* **Problem description**
All of the data below should be set down again verbatim, without any images.

* **Information supplied**

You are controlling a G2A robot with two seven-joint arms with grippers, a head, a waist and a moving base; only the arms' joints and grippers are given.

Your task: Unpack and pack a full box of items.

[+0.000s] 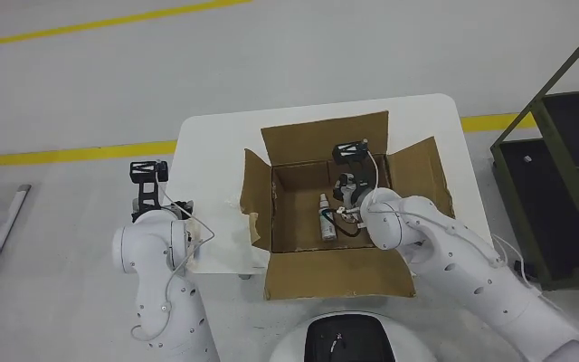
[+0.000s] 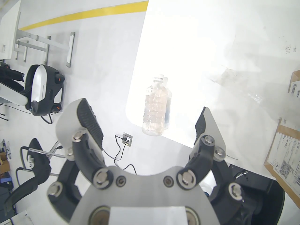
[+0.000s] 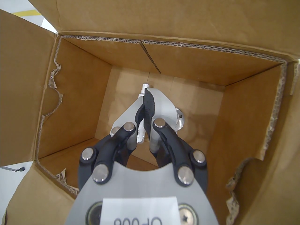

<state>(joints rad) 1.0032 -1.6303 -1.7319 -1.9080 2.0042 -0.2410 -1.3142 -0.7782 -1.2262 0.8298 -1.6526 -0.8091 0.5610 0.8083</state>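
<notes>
Judging by the layout, unpacking is taken as nearly finished, though an early packing stage cannot be ruled out.

- The box (image 1: 330, 271) is seen open on the counter (image 1: 217, 145), flaps folded out, floor mostly bare.
- One small spray bottle (image 1: 327, 220) is left lying on the box floor.
- A clear bottle (image 2: 155, 99) is stood upright outside the box, near the counter's rounded corner.
- The right gripper (image 3: 145, 101) is positioned inside the box, directly above the spray bottle. Its pads are pressed together with nothing seen between them, so the bottle is not judged as gripped.
- The left gripper (image 2: 143, 108) is held above the counter edge, spread wide. The clear bottle is framed between the fingers but sits apart from them, untouched.

Still to be done, by estimate: spray bottle lifted out, both bottles returned, flaps closed.

Writing:
- Printed labels with barcodes are seen on the box's outer wall, a large label (image 2: 284, 155) and a smaller label (image 2: 294, 87). The print is not transcribed.
- A white sticker (image 3: 140, 211) is fixed to the right gripper's plate, its characters cut off.
- No label is made out on the clear bottle.
- Any print on the spray bottle is too small to be read.
</notes>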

* **Written response**
You are controlling a G2A robot with two seven-joint arms with grippers, a head, a waist and a moving base; only the arms' joints and grippers are given.

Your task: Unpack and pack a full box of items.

[+0.000s] 
[+0.000s] 
[+0.000s] 

<state>(joints rad) 1.0032 -1.6303 -1.7319 -1.9080 2.0042 -0.2410 -1.3142 -0.7782 -1.2262 0.8298 -1.6526 -0.8091 0.5610 0.8083</state>
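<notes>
Judging by the layout, unpacking is taken as nearly finished, though an early packing stage cannot be ruled out.

- The box (image 1: 330, 271) is seen open on the counter (image 1: 217, 145), flaps folded out, floor mostly bare.
- One small spray bottle (image 1: 327, 220) is left lying on the box floor.
- A clear bottle (image 2: 155, 99) is stood upright outside the box, near the counter's rounded corner.
- The right gripper (image 3: 145, 101) is positioned inside the box, directly above the spray bottle. Its pads are pressed together with nothing seen between them, so the bottle is not judged as gripped.
- The left gripper (image 2: 143, 108) is held above the counter edge, spread wide. The clear bottle is framed between the fingers but sits apart from them, untouched.

Still to be done, by estimate: spray bottle lifted out, both bottles returned, flaps closed.

Writing:
- Printed labels with barcodes are seen on the box's outer wall, a large label (image 2: 284, 155) and a smaller label (image 2: 294, 87). The print is not transcribed.
- A white sticker (image 3: 140, 211) is fixed to the right gripper's plate, its characters cut off.
- No label is made out on the clear bottle.
- Any print on the spray bottle is too small to be read.
</notes>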

Nothing more is needed for this exercise.